Journal of the American Chemical Society, Vol.133, No.4, 808-819, 2011
Engineering Encodable Lanthanide-Binding Tags into Loop Regions of Proteins
Lanthanide-binding tags (LBTs) are valuable tools for investigation of protein structure, function, and dynamics by NMR spectroscopy, X-ray crystallography, and luminescence studies. We have inserted LBTs into three different loop positions (denoted L, R, and S) of the model protein interleukin-1 beta (IL1 beta) and varied the length of the spacer between the LBT and the protein (denoted 1-3). Luminescence studies demonstrate that all nine constructs bind Tb3+ tightly in the low nanomolar range. No significant change in the fusion protein occurs from insertion of the LBT, as shown by two X-ray crystallographic structures of the IL1 beta-S1 and IL1 beta-L3 constructs and for the remaining constructs by comparing the H-1-N-15 heteronuclear single-quantum coherence NMR spectra with that of the wild-type IL1 beta.
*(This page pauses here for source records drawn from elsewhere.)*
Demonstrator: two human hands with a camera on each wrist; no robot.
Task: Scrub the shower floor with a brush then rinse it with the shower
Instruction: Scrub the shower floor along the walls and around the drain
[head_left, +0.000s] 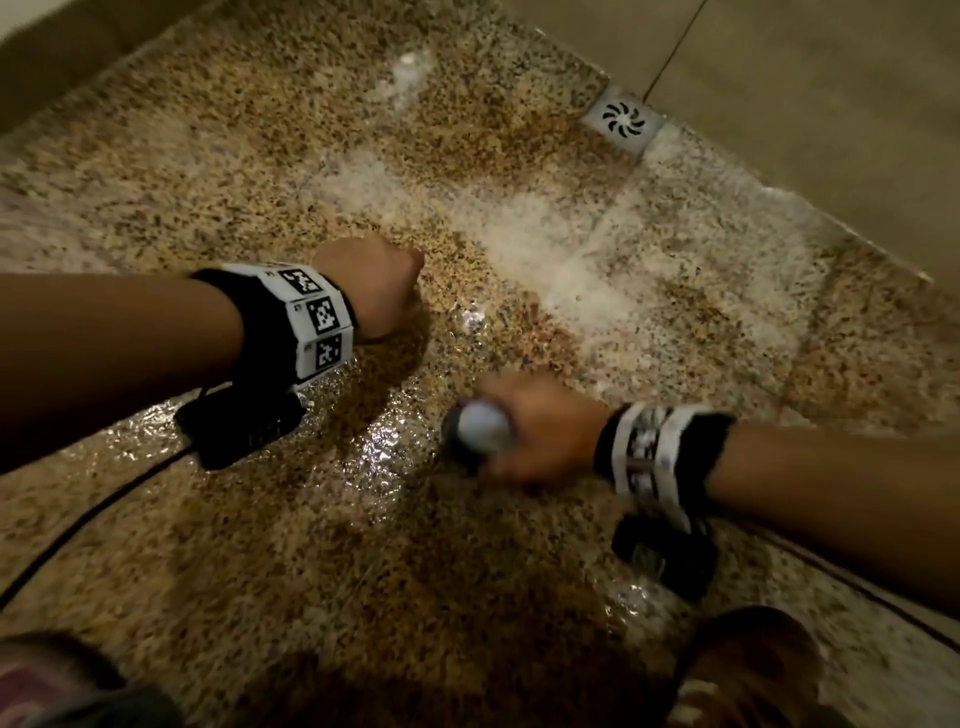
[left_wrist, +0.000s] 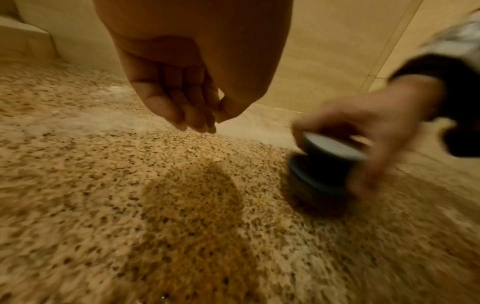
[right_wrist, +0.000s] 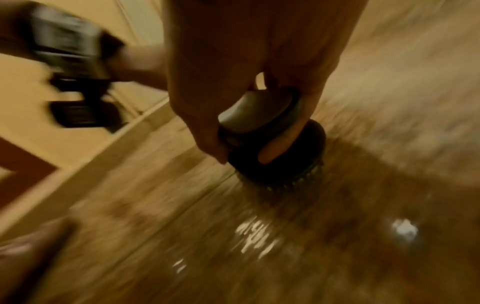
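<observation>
My right hand (head_left: 524, 431) grips a round dark scrub brush (head_left: 480, 431) with a pale grey top, bristles down on the wet speckled shower floor (head_left: 260, 182). In the right wrist view, fingers (right_wrist: 272, 152) and thumb wrap the brush (right_wrist: 262, 121) above its bristles. The left wrist view shows the brush (left_wrist: 327, 162) blurred at the right. My left hand (head_left: 374, 286) hovers over the floor to the brush's upper left, holding nothing; its fingers (left_wrist: 187, 111) hang loosely curled. White soap foam (head_left: 561, 249) streaks the floor beyond both hands.
A square metal drain (head_left: 622, 123) sits at the far right corner by the beige wall (head_left: 831, 104). My feet (head_left: 748, 670) stand at the bottom edge. A black cable (head_left: 93, 519) trails from the left wrist camera across the floor.
</observation>
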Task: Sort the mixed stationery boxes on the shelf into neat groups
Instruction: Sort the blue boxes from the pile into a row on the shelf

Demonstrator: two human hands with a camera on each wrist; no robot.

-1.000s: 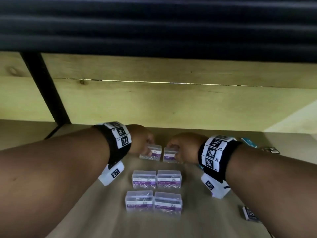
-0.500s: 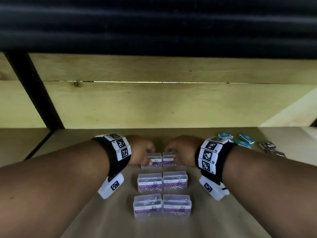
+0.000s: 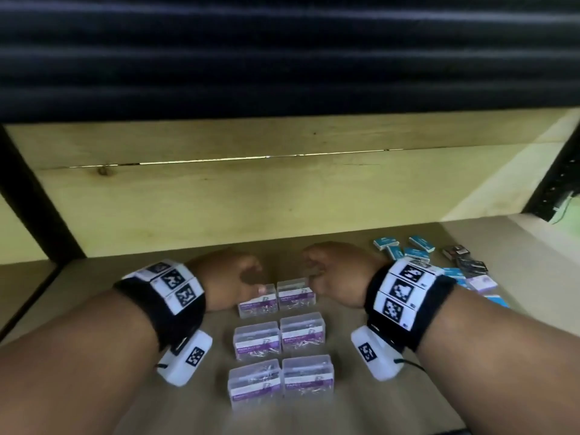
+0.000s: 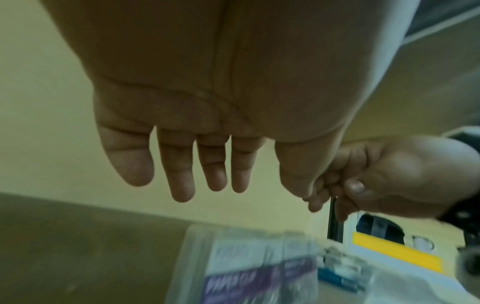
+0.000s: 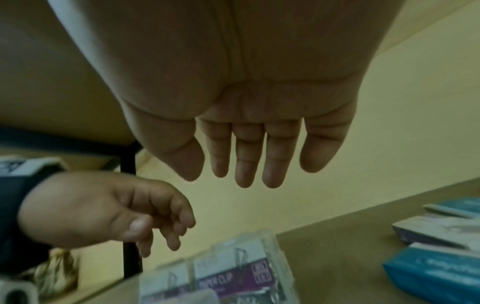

Additionally, binding of LBT-loop IL1 beta proteins to their native binding partner in vitro remains unaltered. X-ray crystallographic phasing was successful using only the signal from the bound lanthanide. Large residual dipolar couplings (RDCs) could be determined by NMR spectroscopy for all LBT-loop constructs and revealed that the LBT-2 series were rigidly incorporated into the interleukin-1 beta structure. The paramagnetic NMR spectra of loop-LBT mutant IL1 beta-R2 were assigned and the Delta chi tensor components were calculated on the basis of RDCs and pseudocontact shifts. A structural model of the IL1 beta-R2 construct was calculated using the paramagnetic restraints. The current data provide support that encodable LBTs serve as versatile biophysical tags when inserted into loop regions of proteins of known structure or predicted via homology modeling.